» **Exercise description**:
Practice item. Set the material below down again exactly, with no pictures.

Top of Collected material

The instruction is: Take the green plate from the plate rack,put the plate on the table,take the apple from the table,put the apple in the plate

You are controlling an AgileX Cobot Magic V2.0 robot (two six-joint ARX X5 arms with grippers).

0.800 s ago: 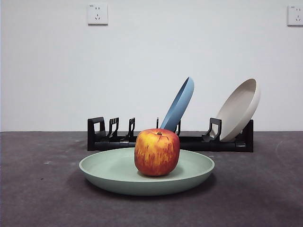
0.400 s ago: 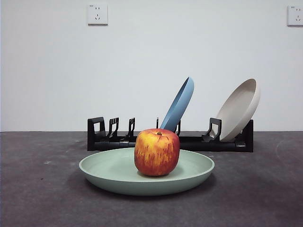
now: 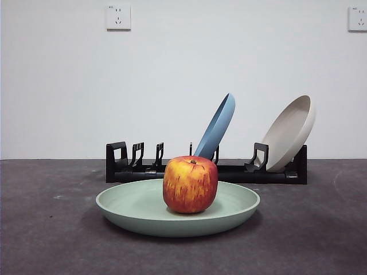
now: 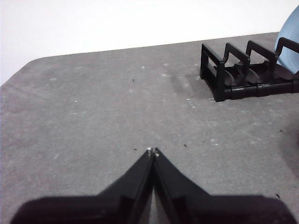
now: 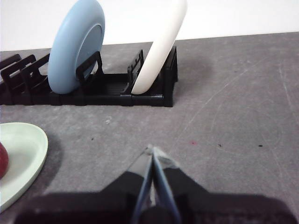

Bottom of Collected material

» **Solution to this task**:
The instruction is: Take the green plate from the plate rack,put the plate on the table,take the apple from the table,put the apple in the plate

You are controlling an AgileX Cobot Magic V2.0 robot (two six-joint ARX X5 arms with grippers).

0.800 s ago: 
0.400 s ago: 
now: 
now: 
now: 

The answer given above is the complete response.